Some idiot on ebay is asking $993.20 or best offer. Some people have no clue what they have and what its really worth.


----------



## Chad Smith (Dec 13, 2008)

river rat78 said:


> Some idiot on ebay is asking $993.20 or best offer. Some people have no clue what they have and what its really worth.


:lol: too funny. 

http://www.ebay.com/itm/Lowrance-X6...121?pt=LH_DefaultDomain_0&hash=item5aea71f789


----------



## mtwillard (Jan 15, 2010)

I'll sell mine for that price


Posted using Outdoor Hub Campfire


----------



## stickbow shooter (Dec 19, 2010)

I got lucky 2 years ago found one at wally world on clearance for $139.00 .


----------



## Anish (Mar 6, 2009)

stickbow shooter said:


> I got lucky 2 years ago found one at wally world on clearance for $139.00 .


 

WOW!! :yikes:


----------



## jjc155 (Oct 16, 2005)

mtwillard said:


> I'll sell mine for that price
> 
> 
> Posted using Outdoor Hub Campfire


Heck I'd sell mine for 1/2 that price lol. 

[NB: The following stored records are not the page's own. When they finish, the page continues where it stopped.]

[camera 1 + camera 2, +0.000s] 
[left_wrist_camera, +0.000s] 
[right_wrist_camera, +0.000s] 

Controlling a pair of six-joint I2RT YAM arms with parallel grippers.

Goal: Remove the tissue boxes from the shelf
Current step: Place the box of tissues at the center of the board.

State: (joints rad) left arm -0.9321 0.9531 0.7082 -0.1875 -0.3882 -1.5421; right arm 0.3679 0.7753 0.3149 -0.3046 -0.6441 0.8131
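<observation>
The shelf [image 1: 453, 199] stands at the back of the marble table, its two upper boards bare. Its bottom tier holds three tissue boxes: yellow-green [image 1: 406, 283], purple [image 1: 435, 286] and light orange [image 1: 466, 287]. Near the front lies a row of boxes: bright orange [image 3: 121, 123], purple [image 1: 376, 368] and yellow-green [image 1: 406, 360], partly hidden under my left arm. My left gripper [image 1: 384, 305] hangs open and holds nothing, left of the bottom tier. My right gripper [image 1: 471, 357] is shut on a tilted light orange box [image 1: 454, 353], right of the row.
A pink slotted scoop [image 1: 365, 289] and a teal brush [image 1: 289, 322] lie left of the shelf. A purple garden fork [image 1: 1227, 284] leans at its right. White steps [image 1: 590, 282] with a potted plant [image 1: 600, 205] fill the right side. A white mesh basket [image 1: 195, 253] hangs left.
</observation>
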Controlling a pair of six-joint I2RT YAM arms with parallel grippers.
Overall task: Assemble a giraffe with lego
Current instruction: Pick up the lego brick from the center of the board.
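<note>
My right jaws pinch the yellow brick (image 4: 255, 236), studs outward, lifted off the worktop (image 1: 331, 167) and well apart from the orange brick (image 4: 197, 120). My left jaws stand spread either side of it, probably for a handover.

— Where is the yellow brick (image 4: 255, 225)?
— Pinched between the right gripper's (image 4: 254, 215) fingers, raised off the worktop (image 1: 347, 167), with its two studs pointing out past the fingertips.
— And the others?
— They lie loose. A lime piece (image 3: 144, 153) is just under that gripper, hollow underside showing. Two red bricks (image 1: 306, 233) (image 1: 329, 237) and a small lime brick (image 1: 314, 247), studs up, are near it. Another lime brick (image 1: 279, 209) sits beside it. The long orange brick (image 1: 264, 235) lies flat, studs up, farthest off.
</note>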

You'd think there would go deals. I think they have or are stopping production of the x67c. 

J-

posted using Outdoor Hub Campfire


----------



## Anish (Mar 6, 2009)

jjc155 said:


> Heck I'd sell mine for 1/2 that price lol.
> 
> You'd think there would go deals. I think they have or are stopping production of the x67c.
> 
> ...


 
One of the guys at Northwoods told me the model was discontinued.


----------



## sfw1960 (Apr 7, 2002)

Anish said:


> One of the guys at Northwoods told me the model was discontinued.


It is, the Mark/Elite 4 series is replacing it...

http://www.lowrance.com/en-US/Products/Fishfinder-Chartplotter/Elite4-en-us.aspx

http://www.lowrance.com/en-US/Products/Fishfinder/Elite4x-en-us.aspx


----------



## bobberbill (Apr 5, 2011)

Anish said:


> Just bought an X67c from Northwoods for $219 the other day.
> CANT ait to get out there and give it a try!!!!!!!!!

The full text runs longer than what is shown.